# Spinning Reels



## Red Herring (Dec 18, 2006)

Dropped in at a specialist fishing store today to enquire about quality spinning reels (4-6kg line class). To my surprise features such as twin handles and long tapered spools are no longer common place. I was told if I wanted those features I'd have to look overseas!!!

So I figured I'd get a second opinion from the experts ... you guys.

So firstly, can anyone recommend a durable spinning reel with the features I've listed above and secondly, would you know a store in Brisbane that might stock the recommended reel?

Cheers,
RH


----------



## Jamie Robley (Mar 24, 2007)

0 oi


----------



## Fishing Man (Oct 4, 2006)

can thoroughly recommend the daiwa reels, 
You will get a lot more bang for your buck with daiwa as the reels are loaded with features when compared with shimano and other competitors, one of the real nice things is the waterproof/washable design, most of the reels have a waterproof drag and are also designed with drainholes and runoff channels so that saltwater doesnt get as deep into your reel.
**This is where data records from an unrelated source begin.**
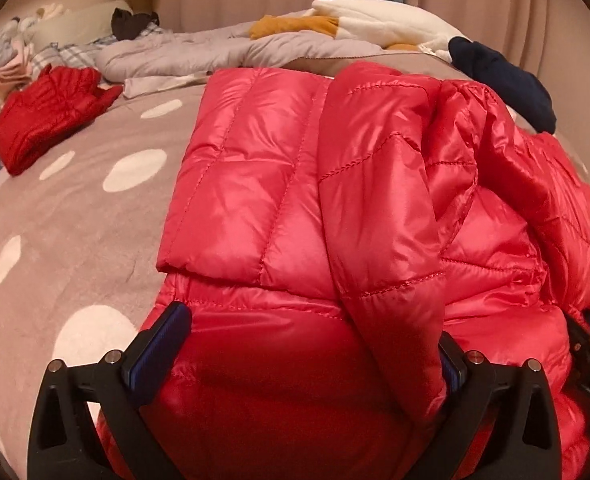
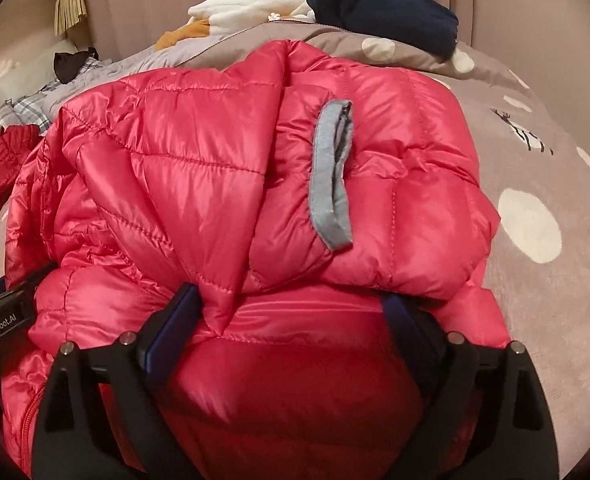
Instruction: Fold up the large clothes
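Note:
A shiny red quilted puffer jacket [image 1: 295, 168] lies folded on the taupe bedspread with white dots [image 1: 75, 220]. My left gripper [image 1: 307, 356] stands open at the jacket's near edge, its fingers wide apart with the puffy hem bulging between them. A sleeve lies folded across the top, and in the right wrist view the jacket [image 2: 199, 184] shows its grey cuff [image 2: 331, 176]. My right gripper [image 2: 291, 332] is open too, straddling the near edge a little further right. The two grippers sit side by side, each showing at the edge of the other's view.
A second red garment [image 1: 51, 116] lies crumpled at the far left of the bed. Behind the jacket are a navy garment [image 2: 383, 12], a white and mustard plush pile [image 1: 383, 20] and a rumpled grey duvet [image 1: 175, 52]. Curtains close the back.

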A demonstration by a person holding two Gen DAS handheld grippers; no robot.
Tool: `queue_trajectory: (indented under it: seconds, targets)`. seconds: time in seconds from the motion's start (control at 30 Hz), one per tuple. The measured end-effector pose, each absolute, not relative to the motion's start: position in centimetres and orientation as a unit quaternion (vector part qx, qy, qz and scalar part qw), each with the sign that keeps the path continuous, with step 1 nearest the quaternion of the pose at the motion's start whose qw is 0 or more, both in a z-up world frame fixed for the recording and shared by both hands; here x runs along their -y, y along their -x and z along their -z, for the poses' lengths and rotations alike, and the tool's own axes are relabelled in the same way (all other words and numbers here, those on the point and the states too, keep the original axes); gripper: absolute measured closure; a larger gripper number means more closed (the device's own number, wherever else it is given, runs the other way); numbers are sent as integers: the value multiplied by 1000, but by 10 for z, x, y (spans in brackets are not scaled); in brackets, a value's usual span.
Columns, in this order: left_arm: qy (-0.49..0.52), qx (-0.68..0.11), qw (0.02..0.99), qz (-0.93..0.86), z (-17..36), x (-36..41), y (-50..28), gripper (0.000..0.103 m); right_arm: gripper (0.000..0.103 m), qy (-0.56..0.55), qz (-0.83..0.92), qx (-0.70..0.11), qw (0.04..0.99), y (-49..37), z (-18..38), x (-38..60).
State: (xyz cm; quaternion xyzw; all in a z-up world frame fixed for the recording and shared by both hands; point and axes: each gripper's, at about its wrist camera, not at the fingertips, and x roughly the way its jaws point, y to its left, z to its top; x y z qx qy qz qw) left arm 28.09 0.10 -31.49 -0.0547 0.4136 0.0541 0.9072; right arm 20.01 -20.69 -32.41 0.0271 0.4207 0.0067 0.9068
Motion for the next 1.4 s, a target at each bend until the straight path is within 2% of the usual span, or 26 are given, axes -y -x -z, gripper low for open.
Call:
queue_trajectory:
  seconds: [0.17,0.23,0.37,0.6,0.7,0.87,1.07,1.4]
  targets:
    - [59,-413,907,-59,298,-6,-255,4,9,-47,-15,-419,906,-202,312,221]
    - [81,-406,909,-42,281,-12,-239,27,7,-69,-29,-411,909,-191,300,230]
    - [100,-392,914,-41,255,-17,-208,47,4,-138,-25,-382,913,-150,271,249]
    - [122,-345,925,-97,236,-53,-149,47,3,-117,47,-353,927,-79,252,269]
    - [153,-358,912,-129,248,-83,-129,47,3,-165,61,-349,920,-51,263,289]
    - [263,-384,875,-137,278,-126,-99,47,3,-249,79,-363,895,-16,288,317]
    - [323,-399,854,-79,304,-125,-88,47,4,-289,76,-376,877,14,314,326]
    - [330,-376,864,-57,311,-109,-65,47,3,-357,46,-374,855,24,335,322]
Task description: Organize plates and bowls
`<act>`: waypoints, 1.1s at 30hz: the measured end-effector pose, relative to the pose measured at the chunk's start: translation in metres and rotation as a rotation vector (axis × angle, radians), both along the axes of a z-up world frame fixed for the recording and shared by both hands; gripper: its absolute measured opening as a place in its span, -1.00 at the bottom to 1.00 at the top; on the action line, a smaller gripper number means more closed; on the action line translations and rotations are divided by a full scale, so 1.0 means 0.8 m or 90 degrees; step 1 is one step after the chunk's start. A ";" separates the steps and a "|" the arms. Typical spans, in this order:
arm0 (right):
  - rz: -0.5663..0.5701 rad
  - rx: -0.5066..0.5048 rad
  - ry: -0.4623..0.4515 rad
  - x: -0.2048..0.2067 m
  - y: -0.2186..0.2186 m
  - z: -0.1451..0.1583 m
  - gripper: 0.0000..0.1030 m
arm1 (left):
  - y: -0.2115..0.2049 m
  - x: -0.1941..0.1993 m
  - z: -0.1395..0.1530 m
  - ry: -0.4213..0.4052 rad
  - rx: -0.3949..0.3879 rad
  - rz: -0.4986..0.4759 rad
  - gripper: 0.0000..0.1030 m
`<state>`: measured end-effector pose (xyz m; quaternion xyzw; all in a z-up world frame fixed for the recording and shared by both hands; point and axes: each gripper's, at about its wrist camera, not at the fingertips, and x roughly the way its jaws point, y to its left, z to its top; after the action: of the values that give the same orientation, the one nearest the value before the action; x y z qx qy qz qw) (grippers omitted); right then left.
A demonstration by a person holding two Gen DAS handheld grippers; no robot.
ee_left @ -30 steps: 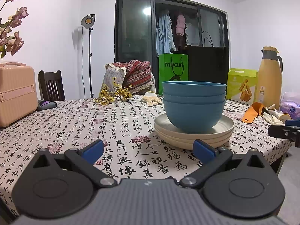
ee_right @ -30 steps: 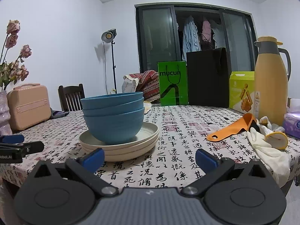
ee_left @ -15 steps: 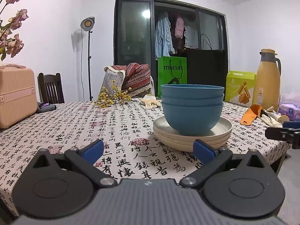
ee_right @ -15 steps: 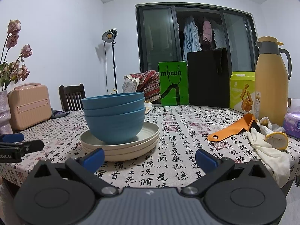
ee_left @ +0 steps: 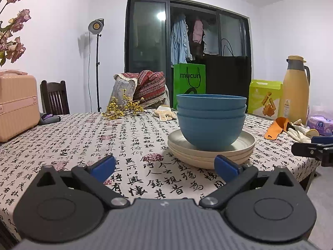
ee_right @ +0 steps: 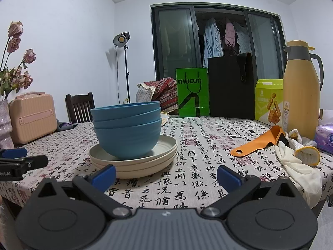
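Observation:
Three nested blue bowls (ee_left: 211, 120) (ee_right: 127, 129) sit on a stack of three cream plates (ee_left: 212, 153) (ee_right: 133, 162) on the patterned tablecloth. My left gripper (ee_left: 164, 166) hovers open near the table's front edge, just short of the plates, with nothing between its blue pads. Open as well, my right gripper (ee_right: 165, 175) holds nothing and sits to the right of the stack. Each gripper's tip shows at the edge of the other's view.
A yellow thermos (ee_right: 301, 91), a green box (ee_right: 269, 102), orange scoop (ee_right: 258, 143), gloves (ee_right: 295, 162) and tissue pack (ee_right: 325, 138) crowd the right side. Green (ee_right: 192, 92) and black bags (ee_right: 231, 85) stand behind. A pink case (ee_left: 16, 106) and a chair (ee_left: 54, 98) are at the left.
Both grippers have drifted slightly lower and back, so the stack looks a little higher in view. The bowls and plates have not moved.

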<state>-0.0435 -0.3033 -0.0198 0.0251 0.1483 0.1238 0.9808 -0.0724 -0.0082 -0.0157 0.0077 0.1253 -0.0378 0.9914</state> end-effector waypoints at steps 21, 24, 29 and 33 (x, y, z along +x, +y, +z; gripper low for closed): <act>0.000 0.002 0.002 -0.001 0.000 -0.001 1.00 | -0.003 -0.001 0.000 -0.005 -0.002 0.001 1.00; 0.000 0.003 0.002 -0.001 0.000 -0.002 1.00 | -0.001 0.000 0.000 0.000 -0.006 0.002 1.00; 0.003 0.007 0.004 -0.001 0.000 -0.002 1.00 | -0.003 0.001 0.000 0.002 -0.003 0.002 1.00; 0.003 0.008 0.004 -0.001 -0.001 -0.003 1.00 | -0.004 0.000 -0.001 0.002 0.002 0.000 1.00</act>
<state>-0.0443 -0.3038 -0.0222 0.0312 0.1510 0.1273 0.9798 -0.0723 -0.0118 -0.0167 0.0091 0.1269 -0.0377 0.9912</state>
I guess it all depends on how much you were looking to spend, I would suggest the daiwa sol but if thats out of range perhaps look at the tierra.


----------



## Red Herring (Dec 18, 2006)

Thanks FM and JR,

have had a bit of a look on the net and a few have caught my eye. Not sure if they're available locally or even worthwhile. If anyone has them, I'd be keen to know your opinion. Purchase price is not an issue.

Shimano Exage 3000MRA or Stradic GTM
Daiwa TD 3012D
Okuma Interceptor
Fox Stratos FS10000
Prologic Xlnt
Others?...

Ideal criteria for spinning reel - long cast spool, dual handles, top drag, corrosion resistant and lasting quality.

Cheers,
RH


----------



## Lachlan (Apr 1, 2007)

i love my okuma alumina (AL15 and AL10), lifetime warrenty to.


----------



## Redfish (Apr 25, 2007)

I've got a couple of Daiwa Sol's and love them. Shimano also puts out excellent reels, but at the moment Daiwa's my pick.

I may be wrong, but there are basically three grades in reel, increasing in value and build quality from China to Taiwan to Japan. Expect to pay top dollar for Japanese built reels like the certate, stella etc.

I have bought a couple of things from the PLAT store in Japan:

http://www.plat.co.jp/english/english_top.htm

True to the Japanese they are very polite and helpful- if there's something you want but can't find on the website give them an email. The order may take a while to ship as they tend to do shipping runs weekly, but the rates are reasonable. On the above site you can get custon handles/ spools etc for Daiwa and Shimano- you can go crazy if you have the $$$! I doubt there's the volume in Australia to justify the local stores stocking this stuff. There are also other sites, but I haven't dealt with them.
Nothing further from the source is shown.